Os Ravenclaw, que se sentavam na mesa mais próxima da dos Slytherin, começavam
a olhar e a sussurrar entre si.
-Porque é que fazes isto? Como é que podes dizer que não ia resultar? –
Draco levantou-se. O Salão Nobre ficou mudo. Todos os olhares estavam postos
neles. Lenny levantou-se também.
-Porque não ia! Tu e eu… nós não temos nada em comum! – a rapariga engoliu
em seco. Doía-lhe o coração proferir tais palavras, quanto mais com o Salão
Nobre inteiro a ouvir.
-Depois de tudo o que passámos! – Draco disse, com a voz exasperada.
-Não percebes? É tóxico! Nós não fazemos bem um ao outro!
-Mas tu fazes-me bem!
-Mas tu não! - gritou Lenny. Draco desviou o olhar. Parecia verdadeiramente
magoado. Se calhar pensava que Lenny estava a dizer a verdade, mas não estava.
-Tudo bem! Volta então para a tua família perfeita, para a tua vida
perfeita, porque claramente, nós não pertencemos juntos! Talvez sejas tu que
não me faz bem a mim! Porque és
perfeita e só pensas em ti e no que é melhor para ti e nem sequer te importas
com a felicidade dos out…
Draco não acabou a frase. Um “ohh” coletivo ouviu-se por todo o Salão.

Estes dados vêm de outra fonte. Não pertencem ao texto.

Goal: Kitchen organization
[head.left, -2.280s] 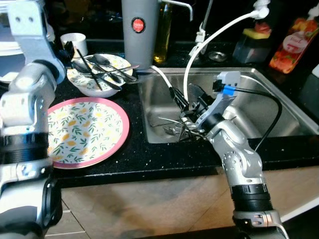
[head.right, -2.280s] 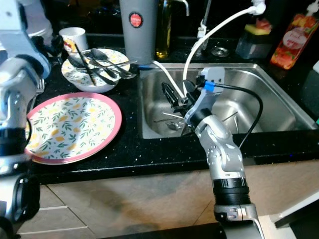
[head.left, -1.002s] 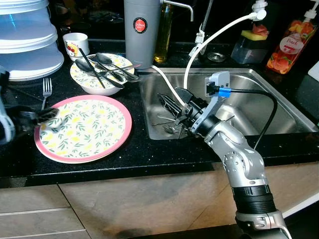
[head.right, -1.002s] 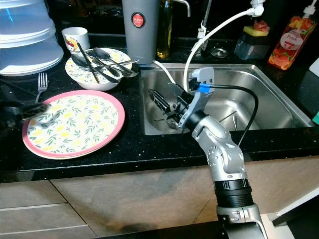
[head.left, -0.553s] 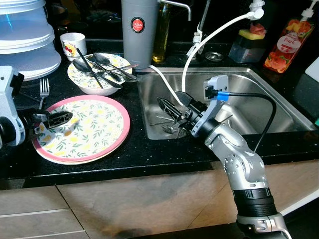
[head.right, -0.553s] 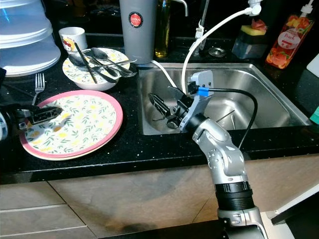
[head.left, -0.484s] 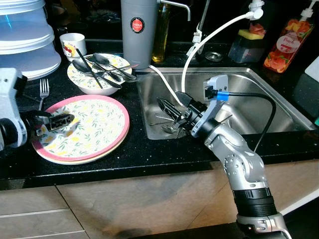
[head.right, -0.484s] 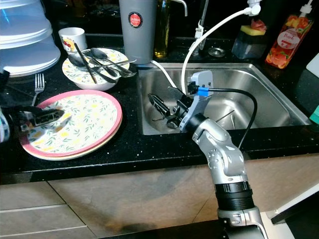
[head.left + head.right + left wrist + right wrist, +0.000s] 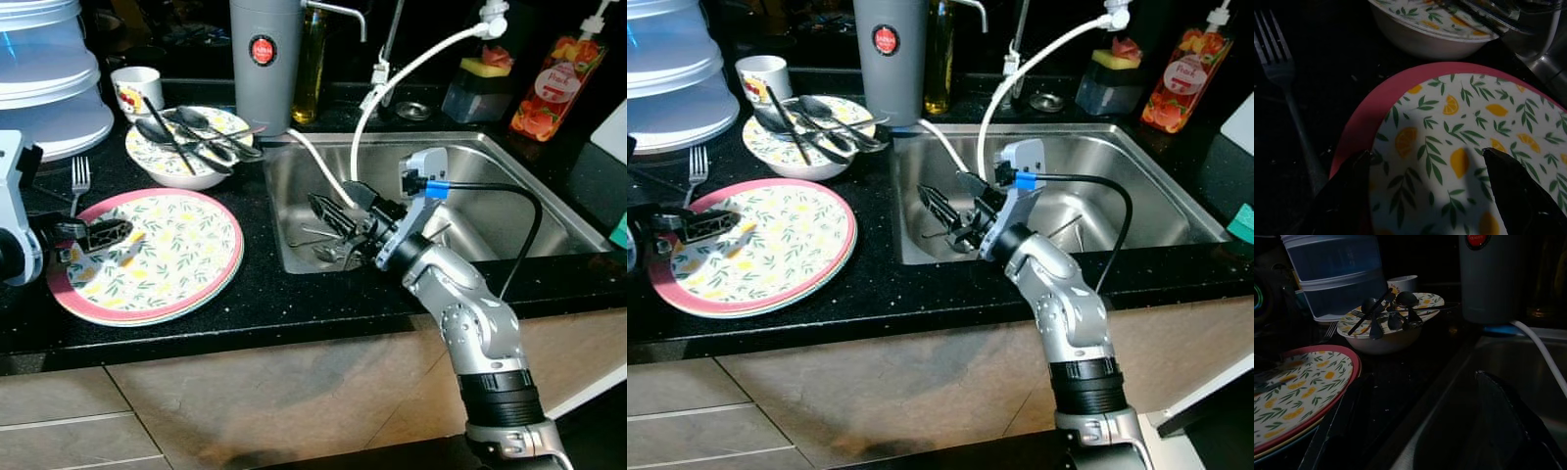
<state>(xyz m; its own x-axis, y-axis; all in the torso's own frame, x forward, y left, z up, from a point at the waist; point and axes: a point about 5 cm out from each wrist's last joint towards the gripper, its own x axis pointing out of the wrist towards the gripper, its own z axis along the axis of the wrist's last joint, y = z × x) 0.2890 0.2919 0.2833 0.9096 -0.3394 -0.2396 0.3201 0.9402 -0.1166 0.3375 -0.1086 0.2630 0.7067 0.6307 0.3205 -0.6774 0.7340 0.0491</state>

Lenny pegara na jarra do sumo e lançara-a sobre Draco, que ficara molhado da
cabeça aos pés.
-Como queiras! Acabou! – finalizou Lenny. Mas no momento seguinte levou
também ela com sumo em cima. Draco e Lenny olharam um para o outro. Nenhum deles
conseguia perceber se a discussão fora longe de mais e ultrapassara a barreira
da “discussão falsa”. Lenny não esperou e pegou num prato com bolachas,
lançando-a para Draco.
Por ali algures, alguém gritou “Guerra de comida!”
E a confusão rebentou.
*
-Sinceramente, nunca esperei isto vindo de vocês! – a professora McGonagall
olhava para Lenny e Draco severamente, os três sentados no gabinete da diretora
de Hogwarts – Lenny Gant, filha de tão exemplares feiticeiros, e que tanto se
esforçou por os trazer de volta, e Draco Malfoy, um dos chefes de equipa dos Slytherin!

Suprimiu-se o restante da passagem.